Allison wrote:
I'm comfortable with the semantic distinction between 'rule' as "thingy inside a grammar" and 'regex' as "thingy outside a grammar". But, I think we can find a better name than 'regex'. The problem is both the 'regex' vs. 'regexp' battle,
Is that really an issue? I've never met anyone who *voluntarily* added the 'p'. ;-)
and the fact that everyone knows 'regex(p)' means "regular expression" no matter how may times we say it doesn't.
Sure. But almost nobody knows what "regular" actually means, and of those few only a tiny number of pedants actually *care* anymore. So does it matter?

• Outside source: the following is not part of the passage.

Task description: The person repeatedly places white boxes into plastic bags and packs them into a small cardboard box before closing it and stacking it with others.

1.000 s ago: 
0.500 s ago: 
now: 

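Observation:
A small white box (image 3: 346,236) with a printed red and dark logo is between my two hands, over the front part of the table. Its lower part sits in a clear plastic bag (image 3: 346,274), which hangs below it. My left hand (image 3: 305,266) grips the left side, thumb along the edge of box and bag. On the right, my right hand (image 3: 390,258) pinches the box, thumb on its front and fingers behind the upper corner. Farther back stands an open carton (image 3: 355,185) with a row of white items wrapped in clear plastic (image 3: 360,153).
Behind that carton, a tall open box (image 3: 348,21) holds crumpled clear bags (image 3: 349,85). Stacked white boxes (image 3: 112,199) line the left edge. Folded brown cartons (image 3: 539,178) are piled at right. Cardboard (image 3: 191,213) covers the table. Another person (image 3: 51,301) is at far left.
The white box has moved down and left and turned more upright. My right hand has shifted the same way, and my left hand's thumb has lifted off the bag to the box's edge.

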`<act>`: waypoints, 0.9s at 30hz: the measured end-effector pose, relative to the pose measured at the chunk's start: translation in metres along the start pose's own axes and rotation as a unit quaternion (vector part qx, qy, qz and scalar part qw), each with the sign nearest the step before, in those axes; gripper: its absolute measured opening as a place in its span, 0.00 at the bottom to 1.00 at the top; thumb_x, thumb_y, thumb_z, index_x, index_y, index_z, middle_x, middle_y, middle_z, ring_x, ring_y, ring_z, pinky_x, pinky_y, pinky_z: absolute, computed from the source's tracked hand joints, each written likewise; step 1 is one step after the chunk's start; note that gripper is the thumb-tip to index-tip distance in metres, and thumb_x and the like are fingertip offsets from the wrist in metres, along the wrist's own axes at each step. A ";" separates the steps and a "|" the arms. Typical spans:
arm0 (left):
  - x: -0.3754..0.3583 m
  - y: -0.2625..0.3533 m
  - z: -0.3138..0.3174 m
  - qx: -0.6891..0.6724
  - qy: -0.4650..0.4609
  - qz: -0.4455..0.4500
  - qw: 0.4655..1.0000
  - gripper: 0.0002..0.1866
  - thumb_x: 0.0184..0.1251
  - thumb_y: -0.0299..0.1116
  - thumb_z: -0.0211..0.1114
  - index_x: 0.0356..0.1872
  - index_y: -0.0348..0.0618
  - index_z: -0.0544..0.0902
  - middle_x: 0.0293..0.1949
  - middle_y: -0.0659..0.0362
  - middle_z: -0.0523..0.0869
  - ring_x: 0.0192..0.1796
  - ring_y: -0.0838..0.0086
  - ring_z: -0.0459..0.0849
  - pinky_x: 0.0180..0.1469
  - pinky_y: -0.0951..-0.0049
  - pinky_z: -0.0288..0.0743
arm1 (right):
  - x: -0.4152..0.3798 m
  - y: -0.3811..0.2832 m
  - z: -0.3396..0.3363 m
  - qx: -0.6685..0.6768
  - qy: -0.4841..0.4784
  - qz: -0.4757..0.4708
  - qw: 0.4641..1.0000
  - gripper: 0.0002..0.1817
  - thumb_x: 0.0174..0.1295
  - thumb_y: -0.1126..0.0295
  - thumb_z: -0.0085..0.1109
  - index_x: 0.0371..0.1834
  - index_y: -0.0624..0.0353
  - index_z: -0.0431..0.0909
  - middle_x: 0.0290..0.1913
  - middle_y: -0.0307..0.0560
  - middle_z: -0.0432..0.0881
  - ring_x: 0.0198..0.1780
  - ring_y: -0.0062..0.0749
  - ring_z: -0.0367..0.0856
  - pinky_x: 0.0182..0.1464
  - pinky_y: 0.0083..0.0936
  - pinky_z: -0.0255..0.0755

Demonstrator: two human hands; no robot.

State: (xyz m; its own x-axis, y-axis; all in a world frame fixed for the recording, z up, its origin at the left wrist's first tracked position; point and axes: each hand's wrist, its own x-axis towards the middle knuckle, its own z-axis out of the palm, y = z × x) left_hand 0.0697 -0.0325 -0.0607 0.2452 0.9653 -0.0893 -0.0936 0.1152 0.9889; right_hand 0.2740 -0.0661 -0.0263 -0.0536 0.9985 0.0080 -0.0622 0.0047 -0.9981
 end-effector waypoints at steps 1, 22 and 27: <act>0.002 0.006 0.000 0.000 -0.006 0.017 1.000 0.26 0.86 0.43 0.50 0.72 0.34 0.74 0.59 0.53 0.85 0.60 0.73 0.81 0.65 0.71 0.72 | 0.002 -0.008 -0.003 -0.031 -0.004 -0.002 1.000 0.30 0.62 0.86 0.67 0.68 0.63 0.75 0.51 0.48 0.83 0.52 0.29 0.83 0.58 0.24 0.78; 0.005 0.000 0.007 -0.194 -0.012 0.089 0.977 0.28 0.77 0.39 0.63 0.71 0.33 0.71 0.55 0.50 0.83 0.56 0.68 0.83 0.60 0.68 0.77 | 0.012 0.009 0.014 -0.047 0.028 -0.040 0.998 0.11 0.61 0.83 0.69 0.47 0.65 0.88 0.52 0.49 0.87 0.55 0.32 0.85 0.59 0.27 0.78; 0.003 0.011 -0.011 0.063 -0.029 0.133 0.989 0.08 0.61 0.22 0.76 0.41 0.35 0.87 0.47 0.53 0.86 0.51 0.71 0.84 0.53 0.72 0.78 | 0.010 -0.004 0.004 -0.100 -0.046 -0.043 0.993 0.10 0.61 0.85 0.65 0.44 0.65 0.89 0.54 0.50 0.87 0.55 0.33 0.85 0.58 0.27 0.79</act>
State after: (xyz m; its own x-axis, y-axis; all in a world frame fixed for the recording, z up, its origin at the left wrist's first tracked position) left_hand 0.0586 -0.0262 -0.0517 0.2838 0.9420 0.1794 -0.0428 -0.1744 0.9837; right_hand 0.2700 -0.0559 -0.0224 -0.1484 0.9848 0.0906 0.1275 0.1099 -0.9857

(I'm not fond of the idea of spending the next 20 years explaining that over and over again.)
Then don't. I teach regexes all the time and I *never* explain what "regular" means, or why it doesn't apply to Perl (or any other commonly used) regexes any more.
Maybe 'match' is a better keyword.
I don't think so. "Match" is a better word for what comes back from a regex match (what we currently refer to as a Capture, which is okay too).
Then again, from a practical perspective, it seems likely that we'll want something like ":ratchet is set by default in all rules" turned on in some grammars and off in other grammars. In which case, the real distinction is that rules inside a grammar pull default attributes from their grammar class, while rules outside a grammar have no default attributes. Which brings us back to a single keyword 'rule' making sense for both.
That's pretty much the Pelr 5 argument for using "sub" for both subroutines and methods, which we've definitively rejected in Perl 6. If we use "rule" for both kinds of regexes, we force the reader to constantly check surrounding context in order to understand the behaviour of the construct. :-(
I'm not comfortable with the semantic distinction between 'rule' and 'token'. Whitespace skipping is not the defining difference between a rule and a token in general use of the terms, so the names are misleading.
True. "Token" is the wrong word for another reason: a token is a segments component of the input stream, *not* a rule for matching segmented components of the input stream. The correct term for that is "terminal". So a suitable keyword might well be "term". However, terminals do differ from rules in that they do not attempt to be smart about what they ignore.
More importantly, whitespace skipping isn't a very significant option in grammars in general, so creating two keywords that distinguish between skipping and no skipping is linguistically infelicitous. It's like creating two different words for "shirts with horizontal stripes" and "shirts with vertical stripes". Sure, they're different, but the difference isn't particularly significant, so it's better expressed by a modifier on "shirt" than by a different word.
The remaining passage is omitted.